**Task item:**
Please find every line of the listing below where "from" occurs and copy it.

====== Recorded information ======

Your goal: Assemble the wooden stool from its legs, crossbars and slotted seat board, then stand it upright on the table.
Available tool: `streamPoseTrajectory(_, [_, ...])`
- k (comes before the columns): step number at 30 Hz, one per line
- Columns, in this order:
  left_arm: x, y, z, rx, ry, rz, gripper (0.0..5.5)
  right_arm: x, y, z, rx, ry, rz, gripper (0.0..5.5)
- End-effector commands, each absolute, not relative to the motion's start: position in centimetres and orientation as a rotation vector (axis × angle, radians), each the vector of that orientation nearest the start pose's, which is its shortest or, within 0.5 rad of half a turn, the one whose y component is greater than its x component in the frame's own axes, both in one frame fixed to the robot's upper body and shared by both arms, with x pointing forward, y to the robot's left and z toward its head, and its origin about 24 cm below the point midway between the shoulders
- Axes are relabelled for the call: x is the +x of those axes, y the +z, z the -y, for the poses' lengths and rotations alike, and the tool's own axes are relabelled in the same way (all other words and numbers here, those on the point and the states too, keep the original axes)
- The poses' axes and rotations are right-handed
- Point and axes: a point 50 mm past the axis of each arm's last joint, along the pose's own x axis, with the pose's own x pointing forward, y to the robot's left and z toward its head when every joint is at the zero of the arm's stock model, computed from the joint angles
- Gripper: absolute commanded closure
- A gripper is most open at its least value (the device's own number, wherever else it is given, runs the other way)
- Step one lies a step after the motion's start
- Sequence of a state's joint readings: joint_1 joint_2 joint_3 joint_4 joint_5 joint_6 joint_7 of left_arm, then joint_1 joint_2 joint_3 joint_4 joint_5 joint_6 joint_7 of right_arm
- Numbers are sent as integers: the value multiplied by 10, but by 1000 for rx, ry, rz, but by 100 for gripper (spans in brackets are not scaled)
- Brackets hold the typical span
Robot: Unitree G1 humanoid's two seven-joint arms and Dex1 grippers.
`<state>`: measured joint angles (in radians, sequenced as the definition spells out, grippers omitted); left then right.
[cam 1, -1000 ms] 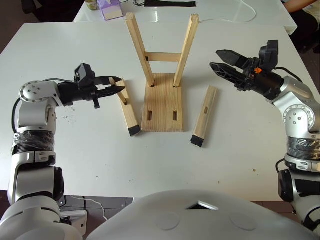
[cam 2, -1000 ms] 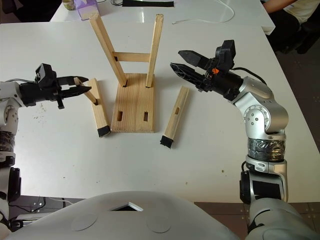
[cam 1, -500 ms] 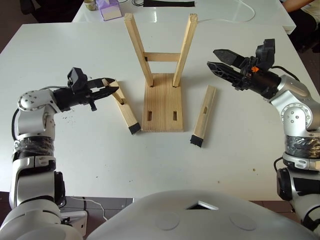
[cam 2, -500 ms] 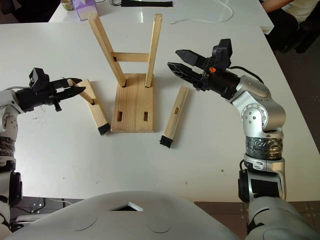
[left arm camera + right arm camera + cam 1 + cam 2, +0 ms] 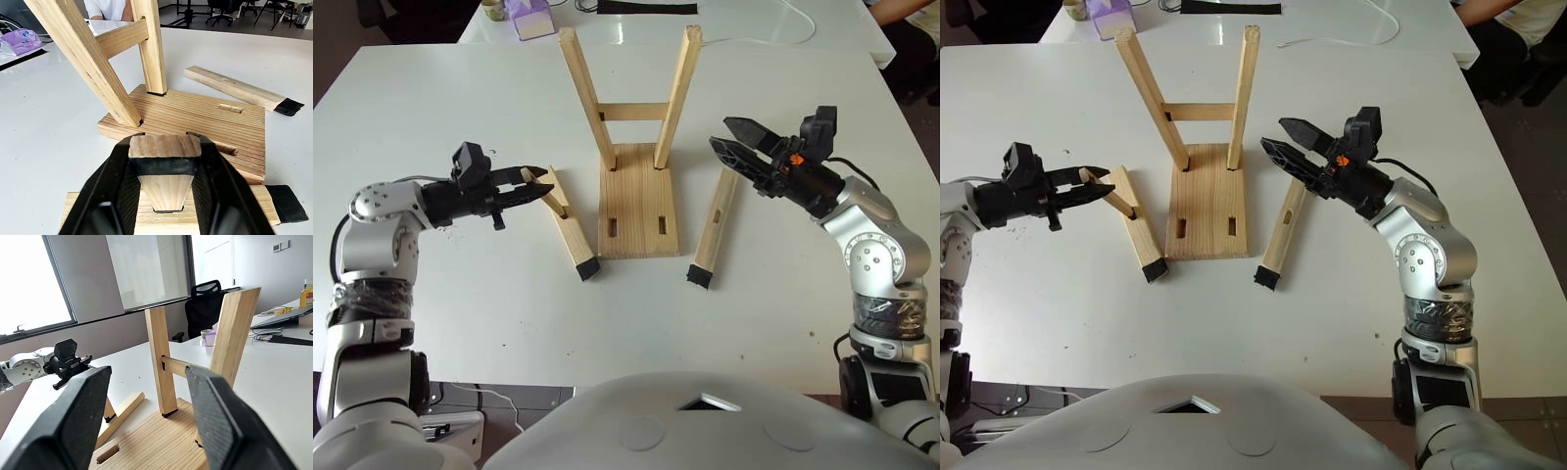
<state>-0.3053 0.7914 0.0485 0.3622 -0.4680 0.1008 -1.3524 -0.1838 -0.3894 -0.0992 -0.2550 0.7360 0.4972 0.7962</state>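
The slotted seat board (image 5: 639, 220) lies flat mid-table with two legs (image 5: 587, 98) standing in it, joined by a crossbar (image 5: 633, 112). Left of it lies a third leg (image 5: 570, 227) with a black-capped end and a short crossbar (image 5: 165, 147) plugged into it. My left gripper (image 5: 543, 181) is shut on that crossbar's free end, as the left wrist view shows up close (image 5: 165, 143). A fourth leg (image 5: 714, 228) lies loose to the right of the board. My right gripper (image 5: 732, 140) hangs open just above this leg's far end, its fingers (image 5: 78, 421) wide apart.
A purple box (image 5: 530, 16) and a jar stand on a second table behind, with a white cable (image 5: 793, 22) and a black strip (image 5: 636, 7). The white table (image 5: 460, 323) has bare surface toward its front edge.
My left gripper has swung the third leg by its crossbar, so its capped end now lies closer to the board. My right gripper has come down and left toward the fourth leg.
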Motion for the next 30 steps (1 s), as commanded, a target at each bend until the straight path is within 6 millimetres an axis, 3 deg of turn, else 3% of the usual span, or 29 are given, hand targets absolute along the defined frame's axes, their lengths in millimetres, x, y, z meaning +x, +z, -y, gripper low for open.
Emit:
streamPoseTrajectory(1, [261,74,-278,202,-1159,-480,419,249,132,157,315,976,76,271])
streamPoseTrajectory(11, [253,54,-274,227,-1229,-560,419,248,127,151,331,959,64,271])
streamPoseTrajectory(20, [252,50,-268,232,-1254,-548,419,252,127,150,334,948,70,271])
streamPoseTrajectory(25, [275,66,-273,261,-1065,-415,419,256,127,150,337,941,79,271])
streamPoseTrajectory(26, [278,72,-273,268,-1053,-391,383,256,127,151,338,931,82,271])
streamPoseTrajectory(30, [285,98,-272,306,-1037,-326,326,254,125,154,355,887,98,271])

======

**Output of the task:**
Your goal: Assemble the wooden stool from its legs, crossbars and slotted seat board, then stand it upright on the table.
- Point and axes: a point 50 mm past the axis of each arm's last joint, along the pose's own x axis, with the pose's own x pointing forward, y to the robot's left and z toward its head when every joint is at the zero of the arm's stock model, computed from the joint angles

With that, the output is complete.